School of Pharmacy, Shaanxi University of Traditional Chinese Medicine, Xianyang, Shaanxi 712046, China.
Department of Mathematics and Physics, Pharmacy School, Shanghai University of Traditional Chinese Medicine, Shanghai 201203, China.
Biomed Res Int. 2020 Nov 4;2020:1704960. doi: 10.1155/2020/1704960. eCollection 2020.
To use network pharmacology and molecular docking technology in predicting the main active ingredients and targets of Qushi Huayu Decoction (QHD) treatment in Nonalcoholic Fatty Liver Disease (NAFLD) and explore the potential mechanisms of its multi-component-multi-target-multi-pathway.

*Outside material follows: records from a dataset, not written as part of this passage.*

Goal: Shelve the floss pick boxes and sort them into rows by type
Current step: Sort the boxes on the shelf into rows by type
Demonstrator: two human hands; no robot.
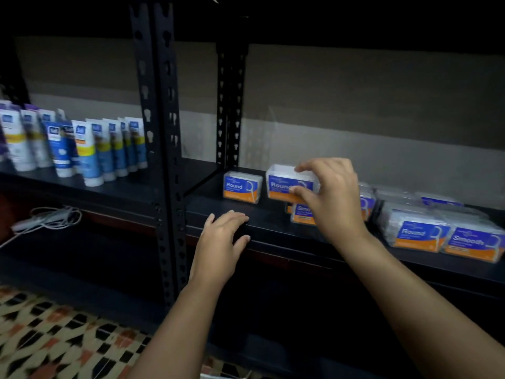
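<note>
Head view: the right hand point(332, 191) pinches a "Round" box point(284, 184), thumb low on its front and fingers point(306, 167) over the top, holding it above the shelf point(218, 206), long axis running left to right. Just left of it, apart, a second Round box point(241, 187) stands near the back by the upright post point(231, 105); the open spot beside that one looks like the likely set-down place. Under the held box lies a Smooth box point(302, 213), close enough to be knocked. The left hand point(222, 237) rests flat on the shelf edge, fingers relaxed, holding nothing. At right sits an unsorted pile point(437, 231); tubes point(82, 149) stand far left.
</note>
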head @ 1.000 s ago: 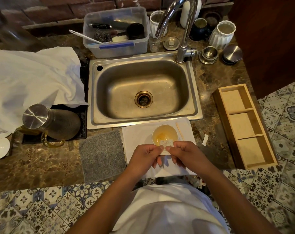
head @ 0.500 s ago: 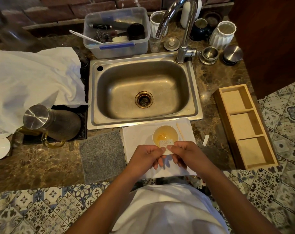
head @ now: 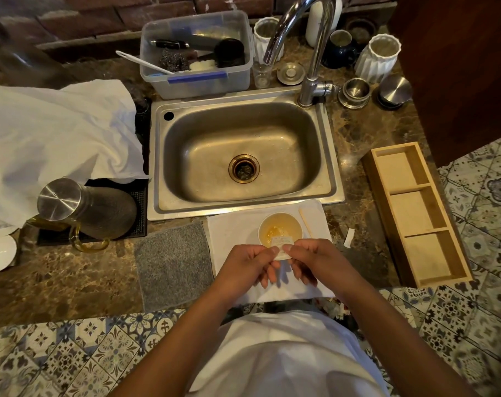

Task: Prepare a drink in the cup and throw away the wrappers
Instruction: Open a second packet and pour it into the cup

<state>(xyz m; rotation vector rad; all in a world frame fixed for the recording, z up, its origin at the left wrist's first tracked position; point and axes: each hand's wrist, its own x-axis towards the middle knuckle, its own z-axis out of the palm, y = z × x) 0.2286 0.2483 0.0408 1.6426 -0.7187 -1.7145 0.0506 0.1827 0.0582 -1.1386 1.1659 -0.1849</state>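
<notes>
A white paper cup (head: pixel 281 222) stands on a white cloth (head: pixel 232 230) in front of the sink; amber liquid or powder lies at its bottom. Over the cup's near rim, my left hand (head: pixel 248 266) and my right hand (head: pixel 312 260) together pinch a small white sachet (head: pixel 283 242) by its lower corners. A wooden stir stick (head: pixel 306 219) lies on the cloth to the right of the cup. A torn white strip of wrapper (head: pixel 349 237) lies on the counter further right.
The steel sink (head: pixel 243 156) with its tap (head: pixel 309 53) lies beyond the cloth. A grey mat (head: pixel 172 265) sits left of it, a steel-lidded glass pitcher (head: pixel 86 210) further left. A wooden three-compartment tray (head: pixel 415 213) lies at the right edge.
My hands have barely moved; the sachet sits slightly farther over the cup's rim than a second ago.
</notes>
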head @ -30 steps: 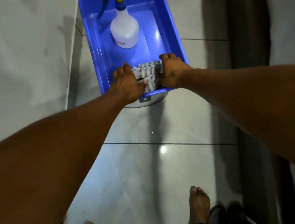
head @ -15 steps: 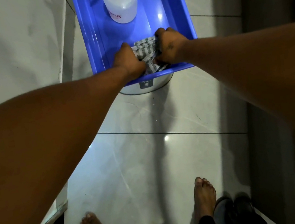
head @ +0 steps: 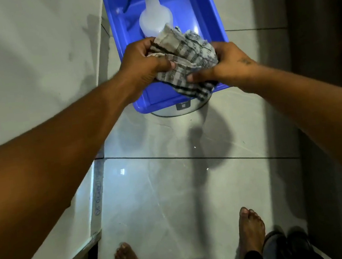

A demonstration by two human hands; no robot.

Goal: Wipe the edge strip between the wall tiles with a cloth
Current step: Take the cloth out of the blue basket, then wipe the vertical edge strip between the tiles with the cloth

The main chemical components of QHD were searched using traditional Chinese medicine system pharmacology technology platform (TCMSP) and PubChem database. The main chemical components of the prescription were ADMET screened by the ACD/Labs software. The main active ingredient was screened by 60% oral bioavailability, and 60% of "bad" ingredients were removed from the drug-like group. Swiss Target Prediction, the SEA, and HitPick systems were sequentially used to search for the target of each active ingredient, and a network map of the QHD's target of the active ingredient was constructed. Genome annotation database platforms (GeneCards, OMIM, and DisGeNET) were used to predict action targets related to fatty liver disease. "Drug-Disease-Target" network diagram could be visualized with the help of Cytoscape (3.7.1) software. UniProt and STRING database platforms were used to build a protein interaction network. The KEGG signal pathway and DAVID platform were analyzed for biological process enrichment.

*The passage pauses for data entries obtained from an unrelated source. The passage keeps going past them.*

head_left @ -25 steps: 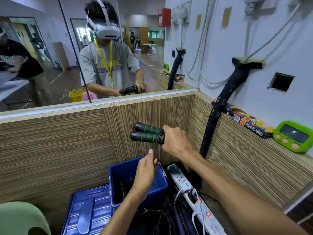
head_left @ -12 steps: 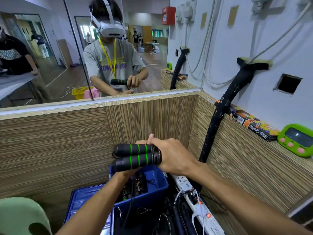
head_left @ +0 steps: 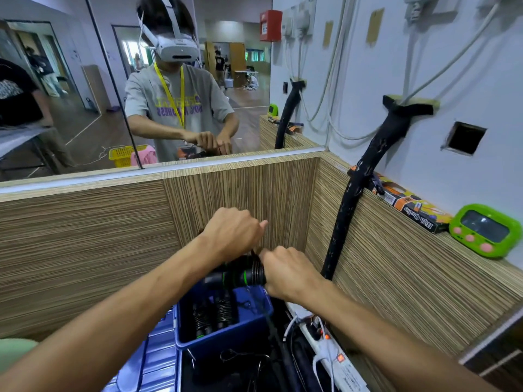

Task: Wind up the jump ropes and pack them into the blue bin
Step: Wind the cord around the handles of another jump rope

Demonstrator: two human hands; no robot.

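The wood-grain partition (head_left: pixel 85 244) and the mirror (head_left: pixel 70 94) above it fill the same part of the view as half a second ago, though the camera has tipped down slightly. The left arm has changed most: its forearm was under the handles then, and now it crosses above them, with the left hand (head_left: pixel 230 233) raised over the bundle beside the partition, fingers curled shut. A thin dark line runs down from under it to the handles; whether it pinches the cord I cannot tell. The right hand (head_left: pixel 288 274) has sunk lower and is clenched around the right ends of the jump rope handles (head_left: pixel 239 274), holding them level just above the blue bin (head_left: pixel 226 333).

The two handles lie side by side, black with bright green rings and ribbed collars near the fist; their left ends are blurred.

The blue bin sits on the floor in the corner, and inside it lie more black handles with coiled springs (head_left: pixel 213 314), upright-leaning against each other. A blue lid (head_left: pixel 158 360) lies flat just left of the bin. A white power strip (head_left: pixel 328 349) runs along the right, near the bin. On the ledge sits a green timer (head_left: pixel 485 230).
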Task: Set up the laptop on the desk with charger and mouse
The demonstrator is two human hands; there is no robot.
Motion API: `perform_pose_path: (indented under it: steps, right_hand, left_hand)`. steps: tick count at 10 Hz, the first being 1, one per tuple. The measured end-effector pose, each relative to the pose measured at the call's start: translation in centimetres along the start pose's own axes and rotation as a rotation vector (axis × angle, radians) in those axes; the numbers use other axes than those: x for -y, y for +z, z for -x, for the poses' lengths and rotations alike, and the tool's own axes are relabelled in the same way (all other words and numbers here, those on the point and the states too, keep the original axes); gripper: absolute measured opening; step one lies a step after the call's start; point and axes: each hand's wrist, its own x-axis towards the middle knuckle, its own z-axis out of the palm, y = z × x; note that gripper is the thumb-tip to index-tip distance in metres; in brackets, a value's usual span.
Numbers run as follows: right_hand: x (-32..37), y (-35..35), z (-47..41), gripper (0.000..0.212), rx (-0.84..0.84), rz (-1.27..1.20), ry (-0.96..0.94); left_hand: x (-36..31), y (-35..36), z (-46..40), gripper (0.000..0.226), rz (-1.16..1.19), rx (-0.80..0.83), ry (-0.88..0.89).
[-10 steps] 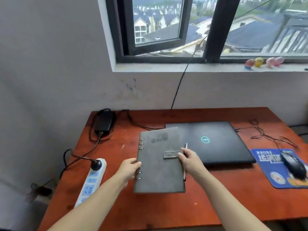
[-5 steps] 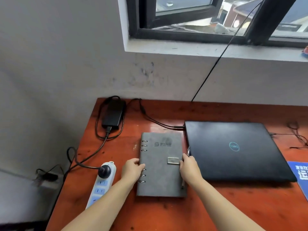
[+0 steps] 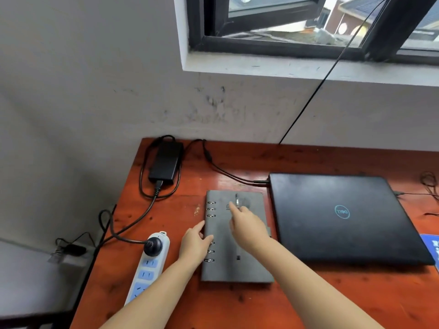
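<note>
1. On the grey notebook (image 3: 234, 236), the right hand (image 3: 249, 230) pinches a pen (image 3: 236, 200); the left hand (image 3: 195, 244) rests loose on its ringed edge.
2. Just right, the shut laptop (image 3: 342, 217) lies with the charger (image 3: 165, 163) plugged in.

The single head-worn view looked forward and down from above the near edge of the worktop (image 3: 308, 305), close over the forearms (wide-angle, so edges bowed), facing the wall (image 3: 95, 91) and the window sill (image 3: 285, 67).

Round teal Dell logo, upside down, on closed black laptop lid (image 3: 342, 218), right of frame. Notebook stamp and mat print: unreadable.
</note>
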Motion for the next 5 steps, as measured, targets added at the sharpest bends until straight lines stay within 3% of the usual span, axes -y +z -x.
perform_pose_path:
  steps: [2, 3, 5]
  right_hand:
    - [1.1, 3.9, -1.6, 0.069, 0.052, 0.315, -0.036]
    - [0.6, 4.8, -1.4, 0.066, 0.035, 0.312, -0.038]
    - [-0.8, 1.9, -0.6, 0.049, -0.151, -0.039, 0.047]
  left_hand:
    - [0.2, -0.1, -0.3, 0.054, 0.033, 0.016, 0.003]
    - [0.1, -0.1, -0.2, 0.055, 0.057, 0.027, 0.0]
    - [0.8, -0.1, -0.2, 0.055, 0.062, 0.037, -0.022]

A total of 128 active ingredients and 275 corresponding targets in QHD were discovered through screening. 55 key target targets and 27 important signaling pathways were screened, such as the cancer pathway, P13K-AKT signaling pathway, PPAR signaling pathway, and other related signaling pathways.
The present study revealed the material basis of QHD and discussed the pharmacological mechanism of QHD in fatty liver, thus providing a scientific basis for the clinical application and experimental research of QHD in the future.

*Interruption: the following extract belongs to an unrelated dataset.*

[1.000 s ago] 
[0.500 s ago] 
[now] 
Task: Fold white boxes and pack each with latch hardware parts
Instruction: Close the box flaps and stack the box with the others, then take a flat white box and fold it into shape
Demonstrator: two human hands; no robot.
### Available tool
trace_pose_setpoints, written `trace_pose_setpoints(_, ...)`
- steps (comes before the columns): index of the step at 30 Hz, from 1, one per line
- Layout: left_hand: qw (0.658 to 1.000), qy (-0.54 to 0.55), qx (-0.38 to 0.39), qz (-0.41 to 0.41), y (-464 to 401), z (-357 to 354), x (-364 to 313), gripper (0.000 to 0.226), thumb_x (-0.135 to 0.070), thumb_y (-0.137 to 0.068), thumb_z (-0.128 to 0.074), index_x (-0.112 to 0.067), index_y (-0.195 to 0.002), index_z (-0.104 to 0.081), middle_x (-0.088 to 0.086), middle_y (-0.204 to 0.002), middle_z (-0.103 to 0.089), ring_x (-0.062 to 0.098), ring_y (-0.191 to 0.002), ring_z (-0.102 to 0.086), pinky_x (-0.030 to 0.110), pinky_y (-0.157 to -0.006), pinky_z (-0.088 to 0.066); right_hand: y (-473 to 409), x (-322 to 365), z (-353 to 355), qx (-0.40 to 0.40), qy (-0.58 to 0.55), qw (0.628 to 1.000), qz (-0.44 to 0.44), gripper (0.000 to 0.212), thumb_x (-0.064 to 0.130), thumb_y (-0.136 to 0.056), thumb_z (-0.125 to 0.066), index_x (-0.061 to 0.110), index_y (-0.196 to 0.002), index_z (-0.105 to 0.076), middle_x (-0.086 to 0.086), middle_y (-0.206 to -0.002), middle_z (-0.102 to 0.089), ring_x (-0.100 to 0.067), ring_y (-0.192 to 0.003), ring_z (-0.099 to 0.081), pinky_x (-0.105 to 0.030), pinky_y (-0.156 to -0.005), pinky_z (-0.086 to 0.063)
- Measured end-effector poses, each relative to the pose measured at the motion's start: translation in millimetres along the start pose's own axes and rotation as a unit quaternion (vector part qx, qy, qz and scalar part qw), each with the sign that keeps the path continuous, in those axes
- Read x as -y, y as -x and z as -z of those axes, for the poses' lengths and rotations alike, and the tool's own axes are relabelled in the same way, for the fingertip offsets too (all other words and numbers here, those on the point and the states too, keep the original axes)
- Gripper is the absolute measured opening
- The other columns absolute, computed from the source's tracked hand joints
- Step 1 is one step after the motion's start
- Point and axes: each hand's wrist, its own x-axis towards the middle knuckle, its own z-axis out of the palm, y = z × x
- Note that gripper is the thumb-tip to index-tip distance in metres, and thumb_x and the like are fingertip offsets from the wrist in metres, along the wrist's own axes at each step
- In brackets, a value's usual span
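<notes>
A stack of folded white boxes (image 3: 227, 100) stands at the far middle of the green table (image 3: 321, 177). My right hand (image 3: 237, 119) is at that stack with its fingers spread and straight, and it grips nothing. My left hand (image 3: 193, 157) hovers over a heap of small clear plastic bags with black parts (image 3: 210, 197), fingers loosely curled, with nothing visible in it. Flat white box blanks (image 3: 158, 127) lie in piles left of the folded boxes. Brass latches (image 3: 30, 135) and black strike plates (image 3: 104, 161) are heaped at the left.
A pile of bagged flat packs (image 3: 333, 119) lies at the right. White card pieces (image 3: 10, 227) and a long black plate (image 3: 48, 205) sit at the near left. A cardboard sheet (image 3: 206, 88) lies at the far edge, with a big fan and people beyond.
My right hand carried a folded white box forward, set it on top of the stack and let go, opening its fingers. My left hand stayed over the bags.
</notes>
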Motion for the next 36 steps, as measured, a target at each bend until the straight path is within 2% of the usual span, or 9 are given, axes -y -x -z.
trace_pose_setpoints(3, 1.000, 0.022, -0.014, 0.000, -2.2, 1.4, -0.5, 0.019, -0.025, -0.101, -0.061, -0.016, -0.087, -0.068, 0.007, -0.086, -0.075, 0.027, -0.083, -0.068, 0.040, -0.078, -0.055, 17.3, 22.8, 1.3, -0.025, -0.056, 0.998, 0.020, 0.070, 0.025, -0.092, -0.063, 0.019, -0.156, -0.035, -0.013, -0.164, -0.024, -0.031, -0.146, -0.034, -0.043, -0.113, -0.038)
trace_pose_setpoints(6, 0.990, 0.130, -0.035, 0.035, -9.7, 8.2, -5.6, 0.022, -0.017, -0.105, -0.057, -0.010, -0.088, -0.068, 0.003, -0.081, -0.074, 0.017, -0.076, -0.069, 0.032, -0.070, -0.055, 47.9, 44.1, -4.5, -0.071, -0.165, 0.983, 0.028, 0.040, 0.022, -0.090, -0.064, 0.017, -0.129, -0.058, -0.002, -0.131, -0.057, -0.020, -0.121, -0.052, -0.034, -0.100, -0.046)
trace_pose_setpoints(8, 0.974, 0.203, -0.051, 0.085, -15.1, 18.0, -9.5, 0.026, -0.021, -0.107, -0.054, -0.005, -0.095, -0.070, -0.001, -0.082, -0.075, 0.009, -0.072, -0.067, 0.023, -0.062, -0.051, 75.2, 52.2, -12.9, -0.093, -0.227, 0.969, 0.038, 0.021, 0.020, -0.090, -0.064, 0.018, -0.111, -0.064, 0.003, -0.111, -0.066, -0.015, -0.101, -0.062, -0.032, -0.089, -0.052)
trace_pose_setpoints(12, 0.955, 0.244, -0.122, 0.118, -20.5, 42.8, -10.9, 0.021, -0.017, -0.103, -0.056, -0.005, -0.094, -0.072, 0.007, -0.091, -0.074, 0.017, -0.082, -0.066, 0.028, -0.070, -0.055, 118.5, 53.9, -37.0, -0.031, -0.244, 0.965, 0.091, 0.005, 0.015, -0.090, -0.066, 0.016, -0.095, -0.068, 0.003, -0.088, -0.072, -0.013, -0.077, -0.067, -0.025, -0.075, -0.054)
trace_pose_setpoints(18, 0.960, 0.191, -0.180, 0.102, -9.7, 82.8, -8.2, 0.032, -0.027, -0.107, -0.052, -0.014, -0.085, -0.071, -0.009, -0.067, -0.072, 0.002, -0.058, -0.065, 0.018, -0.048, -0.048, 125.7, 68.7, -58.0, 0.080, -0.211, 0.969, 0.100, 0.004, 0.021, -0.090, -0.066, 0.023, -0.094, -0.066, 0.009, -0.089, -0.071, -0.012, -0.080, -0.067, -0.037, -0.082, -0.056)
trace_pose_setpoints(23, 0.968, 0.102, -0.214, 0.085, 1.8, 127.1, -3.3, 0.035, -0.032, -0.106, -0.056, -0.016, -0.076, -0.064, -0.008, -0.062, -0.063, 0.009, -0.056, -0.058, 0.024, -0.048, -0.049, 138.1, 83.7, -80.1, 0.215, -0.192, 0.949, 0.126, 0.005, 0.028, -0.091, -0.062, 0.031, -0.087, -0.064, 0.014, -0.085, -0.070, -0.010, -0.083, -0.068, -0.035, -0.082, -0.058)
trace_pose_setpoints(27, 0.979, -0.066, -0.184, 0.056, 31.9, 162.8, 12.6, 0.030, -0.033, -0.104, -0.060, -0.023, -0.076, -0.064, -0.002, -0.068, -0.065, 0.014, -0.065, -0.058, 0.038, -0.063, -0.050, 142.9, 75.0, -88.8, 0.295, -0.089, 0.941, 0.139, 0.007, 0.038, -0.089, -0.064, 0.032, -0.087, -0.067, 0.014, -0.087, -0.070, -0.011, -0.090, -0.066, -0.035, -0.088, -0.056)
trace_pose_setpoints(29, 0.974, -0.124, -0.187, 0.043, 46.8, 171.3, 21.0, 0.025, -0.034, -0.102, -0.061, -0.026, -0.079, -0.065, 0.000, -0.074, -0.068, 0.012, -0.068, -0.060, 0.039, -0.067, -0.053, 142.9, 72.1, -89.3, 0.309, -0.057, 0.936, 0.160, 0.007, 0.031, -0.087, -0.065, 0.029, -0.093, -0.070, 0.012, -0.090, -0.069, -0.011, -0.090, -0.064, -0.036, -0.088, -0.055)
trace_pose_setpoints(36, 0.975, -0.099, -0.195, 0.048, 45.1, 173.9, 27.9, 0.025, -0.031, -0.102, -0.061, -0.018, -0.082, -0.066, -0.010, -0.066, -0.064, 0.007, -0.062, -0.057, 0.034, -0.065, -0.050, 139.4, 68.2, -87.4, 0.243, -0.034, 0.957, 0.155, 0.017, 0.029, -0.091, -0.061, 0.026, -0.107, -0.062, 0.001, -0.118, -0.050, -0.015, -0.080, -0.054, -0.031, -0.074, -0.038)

运用网络药理学和分子对接技术预测祛湿化瘀汤(QHD)治疗非酒精性脂肪性肝病(NAFLD)的主要活性成分和靶点,探讨其多成分-多靶点-多途径的潜在作用机制。
利用中药系统药理学技术平台(TCMSP)和 PubChem 数据库检索 QHD 的主要化学成分,ACD/Labs 软件对处方的主要化学成分进行 ADMET 筛选,采用 60%口服生物利用度筛选主要活性成分,并将“差”成分从药物样组中去除。依次使用 Swiss Target Prediction、SEA 和 HitPick 系统搜索各活性成分的靶点,构建 QHD 活性成分的靶点网络图谱。利用基因组注释数据库平台(GeneCards、OMIM 和 DisGeNET)预测与脂肪肝相关的作用靶点。借助 Cytoscape(3.7.1)软件可视化“药物-疾病-靶点”网络图。利用 UniProt 和 STRING 数据库平台构建蛋白质相互作用网络。采用 KEGG 信号通路和 DAVID 平台进行生物过程富集分析。
通过筛选,发现 QHD 中共有 128 种活性成分和 275 个对应靶点。筛选出 55 个关键靶标和 27 个重要信号通路,如癌症通路、P13K-AKT 信号通路、PPAR 信号通路等相关信号通路。
本研究揭示了 QHD 的物质基础,探讨了 QHD 治疗脂肪肝的药理机制,为 QHD 未来的临床应用和实验研究提供了科学依据。